- Exercise aim:
In the listing below, locate the line containing "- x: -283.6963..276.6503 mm" and the line containing "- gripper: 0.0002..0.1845". Output both of them and every line between, exactly as written, and nothing more.

- Data provided:
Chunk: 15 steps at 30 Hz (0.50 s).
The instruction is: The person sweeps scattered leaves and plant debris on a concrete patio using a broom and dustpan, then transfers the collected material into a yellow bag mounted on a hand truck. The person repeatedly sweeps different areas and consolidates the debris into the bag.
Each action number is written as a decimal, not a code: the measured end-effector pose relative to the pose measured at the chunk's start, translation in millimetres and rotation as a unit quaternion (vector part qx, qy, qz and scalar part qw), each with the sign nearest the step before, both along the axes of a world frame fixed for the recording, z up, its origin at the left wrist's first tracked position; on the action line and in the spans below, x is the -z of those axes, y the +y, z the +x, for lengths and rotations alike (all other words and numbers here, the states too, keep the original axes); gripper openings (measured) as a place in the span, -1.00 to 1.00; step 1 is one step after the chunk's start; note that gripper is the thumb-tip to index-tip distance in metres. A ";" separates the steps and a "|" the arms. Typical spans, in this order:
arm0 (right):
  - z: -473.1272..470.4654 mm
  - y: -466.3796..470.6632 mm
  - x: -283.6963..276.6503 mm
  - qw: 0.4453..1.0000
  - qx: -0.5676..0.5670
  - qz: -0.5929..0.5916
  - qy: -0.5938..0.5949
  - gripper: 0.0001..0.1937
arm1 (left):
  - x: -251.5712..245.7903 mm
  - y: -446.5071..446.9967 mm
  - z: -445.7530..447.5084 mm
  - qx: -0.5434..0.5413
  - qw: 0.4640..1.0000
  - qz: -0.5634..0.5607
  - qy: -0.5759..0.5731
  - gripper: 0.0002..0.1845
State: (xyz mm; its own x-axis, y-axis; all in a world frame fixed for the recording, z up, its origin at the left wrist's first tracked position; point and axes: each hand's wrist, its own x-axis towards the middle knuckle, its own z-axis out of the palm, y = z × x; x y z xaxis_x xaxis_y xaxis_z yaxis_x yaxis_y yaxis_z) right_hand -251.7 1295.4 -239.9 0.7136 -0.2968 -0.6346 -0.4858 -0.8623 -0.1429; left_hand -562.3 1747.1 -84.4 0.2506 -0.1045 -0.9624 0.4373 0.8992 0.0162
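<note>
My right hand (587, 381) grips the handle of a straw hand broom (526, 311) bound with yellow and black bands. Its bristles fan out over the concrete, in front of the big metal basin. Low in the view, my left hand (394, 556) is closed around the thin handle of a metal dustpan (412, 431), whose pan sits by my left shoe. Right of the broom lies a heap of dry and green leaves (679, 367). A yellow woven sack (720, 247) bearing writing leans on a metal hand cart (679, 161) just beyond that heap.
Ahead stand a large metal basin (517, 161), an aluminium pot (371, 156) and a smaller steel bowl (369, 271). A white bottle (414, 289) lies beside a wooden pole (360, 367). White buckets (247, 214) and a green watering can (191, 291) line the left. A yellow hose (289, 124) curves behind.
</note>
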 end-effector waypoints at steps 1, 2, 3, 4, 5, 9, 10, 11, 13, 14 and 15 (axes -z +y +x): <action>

- Task result:
  - x: -283.6963..276.6503 mm
  - qw: 0.4453..1.0000
  - qx: -0.5676..0.5670
  - qz: -0.5929..0.5916
  - qy: -0.5938..0.5949
  - gripper: 0.0001..0.1937
arm1 (left):
  - x: -251.5712..245.7903 mm
  - y: -446.5071..446.9967 mm
  - z: -445.7530..447.5084 mm
  - qx: -0.5434..0.5413
  - qw: 0.4640..1.0000
  - qz: -0.5634..0.5607
  - qy: -0.5759..0.5731
  - gripper: 0.0002..0.1845

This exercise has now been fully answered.